- [Activity]:
All lines holding the word "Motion" are to be copied from the records beneath.

- [Information shown]:
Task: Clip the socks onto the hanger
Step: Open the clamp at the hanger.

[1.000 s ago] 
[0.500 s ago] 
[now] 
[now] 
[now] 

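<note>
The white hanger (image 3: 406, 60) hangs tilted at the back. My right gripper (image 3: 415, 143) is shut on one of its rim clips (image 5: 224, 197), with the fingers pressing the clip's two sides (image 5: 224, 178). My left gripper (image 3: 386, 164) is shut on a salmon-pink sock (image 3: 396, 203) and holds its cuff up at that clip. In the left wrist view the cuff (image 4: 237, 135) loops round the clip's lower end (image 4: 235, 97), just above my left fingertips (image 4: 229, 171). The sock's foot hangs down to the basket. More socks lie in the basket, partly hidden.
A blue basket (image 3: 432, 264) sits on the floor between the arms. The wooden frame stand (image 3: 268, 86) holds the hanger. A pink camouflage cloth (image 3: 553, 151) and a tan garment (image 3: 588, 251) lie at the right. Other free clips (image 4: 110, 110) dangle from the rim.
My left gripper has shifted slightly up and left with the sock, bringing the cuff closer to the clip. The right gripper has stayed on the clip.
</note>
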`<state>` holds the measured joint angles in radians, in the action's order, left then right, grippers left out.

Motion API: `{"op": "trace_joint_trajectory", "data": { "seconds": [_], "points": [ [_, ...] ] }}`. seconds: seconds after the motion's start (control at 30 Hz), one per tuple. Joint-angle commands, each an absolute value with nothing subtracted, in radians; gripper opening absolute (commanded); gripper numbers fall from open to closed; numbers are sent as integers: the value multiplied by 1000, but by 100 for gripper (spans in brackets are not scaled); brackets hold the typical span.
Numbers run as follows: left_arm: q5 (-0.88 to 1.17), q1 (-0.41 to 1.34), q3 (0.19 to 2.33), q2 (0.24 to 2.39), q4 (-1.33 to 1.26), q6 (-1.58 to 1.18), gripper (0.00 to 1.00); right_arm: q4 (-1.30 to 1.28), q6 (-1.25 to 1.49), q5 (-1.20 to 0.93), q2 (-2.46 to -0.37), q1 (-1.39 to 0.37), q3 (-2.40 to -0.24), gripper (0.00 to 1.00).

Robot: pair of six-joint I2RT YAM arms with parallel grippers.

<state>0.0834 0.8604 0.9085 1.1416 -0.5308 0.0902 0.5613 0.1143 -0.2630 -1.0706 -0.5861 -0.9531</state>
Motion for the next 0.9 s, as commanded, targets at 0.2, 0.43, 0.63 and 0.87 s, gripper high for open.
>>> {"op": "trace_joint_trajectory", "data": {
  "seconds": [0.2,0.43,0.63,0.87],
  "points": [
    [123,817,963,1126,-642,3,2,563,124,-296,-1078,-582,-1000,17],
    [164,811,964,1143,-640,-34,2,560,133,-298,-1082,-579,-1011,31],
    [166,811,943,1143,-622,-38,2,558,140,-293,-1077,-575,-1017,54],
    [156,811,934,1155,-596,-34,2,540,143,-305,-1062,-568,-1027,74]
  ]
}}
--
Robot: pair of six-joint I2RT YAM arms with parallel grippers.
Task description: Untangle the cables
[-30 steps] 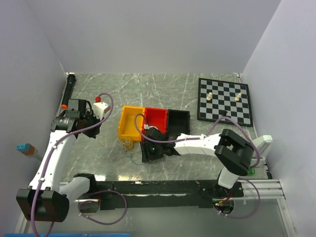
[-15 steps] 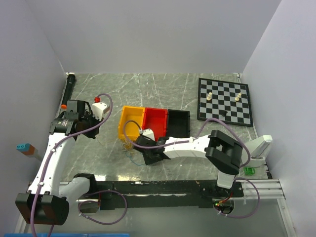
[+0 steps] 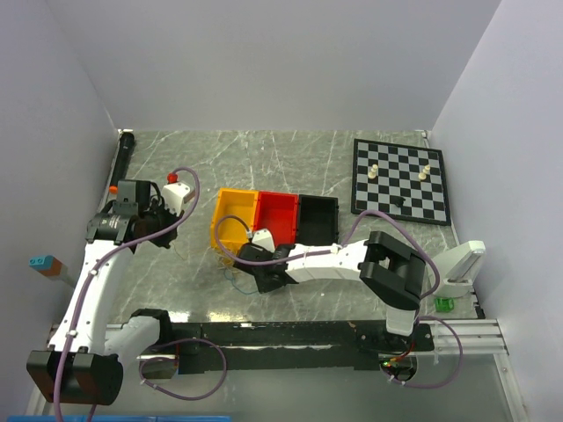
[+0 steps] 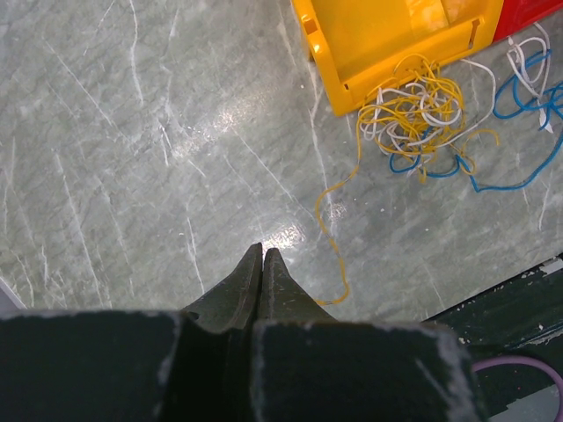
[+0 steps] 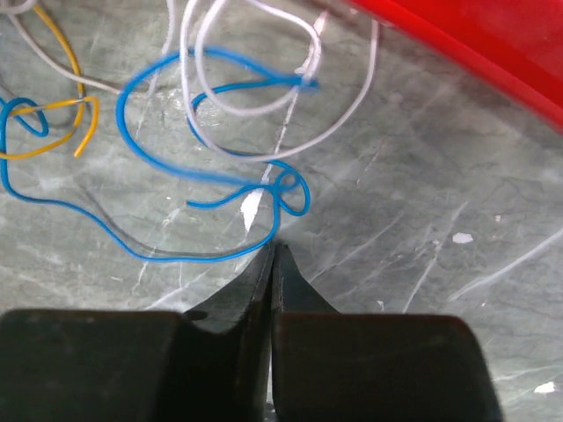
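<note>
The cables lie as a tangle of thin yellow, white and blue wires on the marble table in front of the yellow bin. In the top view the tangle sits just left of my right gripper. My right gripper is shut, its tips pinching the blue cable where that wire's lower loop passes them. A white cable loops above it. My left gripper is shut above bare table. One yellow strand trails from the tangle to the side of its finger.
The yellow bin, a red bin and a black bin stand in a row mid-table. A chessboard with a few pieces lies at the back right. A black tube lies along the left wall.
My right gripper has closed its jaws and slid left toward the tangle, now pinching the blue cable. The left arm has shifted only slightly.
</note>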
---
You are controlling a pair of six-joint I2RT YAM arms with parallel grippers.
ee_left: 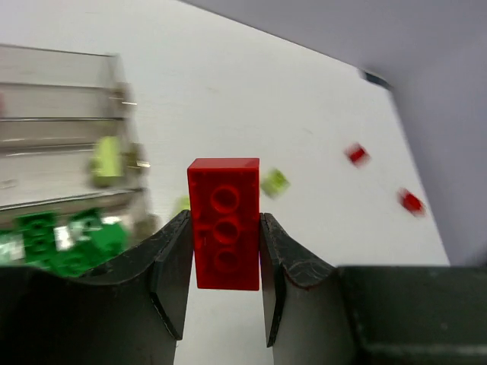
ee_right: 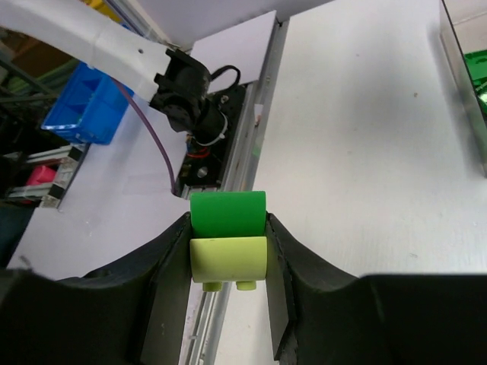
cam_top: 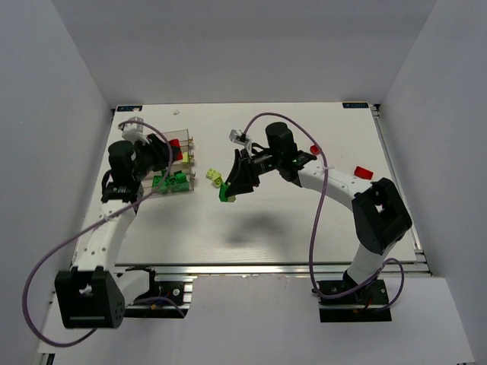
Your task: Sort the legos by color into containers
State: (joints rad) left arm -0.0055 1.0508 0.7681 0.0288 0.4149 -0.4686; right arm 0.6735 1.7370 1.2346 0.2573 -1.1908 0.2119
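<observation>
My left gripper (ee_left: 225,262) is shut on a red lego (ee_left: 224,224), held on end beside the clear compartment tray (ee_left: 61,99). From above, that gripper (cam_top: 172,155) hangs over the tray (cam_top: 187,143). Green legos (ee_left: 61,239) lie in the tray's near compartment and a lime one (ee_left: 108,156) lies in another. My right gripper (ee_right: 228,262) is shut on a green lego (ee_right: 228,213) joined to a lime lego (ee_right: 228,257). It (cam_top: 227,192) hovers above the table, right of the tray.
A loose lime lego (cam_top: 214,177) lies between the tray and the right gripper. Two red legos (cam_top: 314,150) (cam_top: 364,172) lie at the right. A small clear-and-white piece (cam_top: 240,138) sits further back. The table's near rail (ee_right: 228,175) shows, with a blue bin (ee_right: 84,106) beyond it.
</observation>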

- [Written solution]:
Motion API: `{"op": "trace_joint_trajectory", "data": { "seconds": [_], "points": [ [_, ...] ] }}`. seconds: seconds after the motion's start (control at 30 Hz), one per tuple. Joint-angle commands, each an absolute value with nothing subtracted, in radians; gripper opening absolute (commanded); gripper numbers fall from open to closed; numbers are sent as integers: the value multiplied by 1000, but by 100 for gripper (spans in brackets are not scaled); brackets hold the typical span.
Motion for the next 0.9 s, as commanded, targets at 0.2, 0.43, 0.63 and 0.87 s, gripper high for open.

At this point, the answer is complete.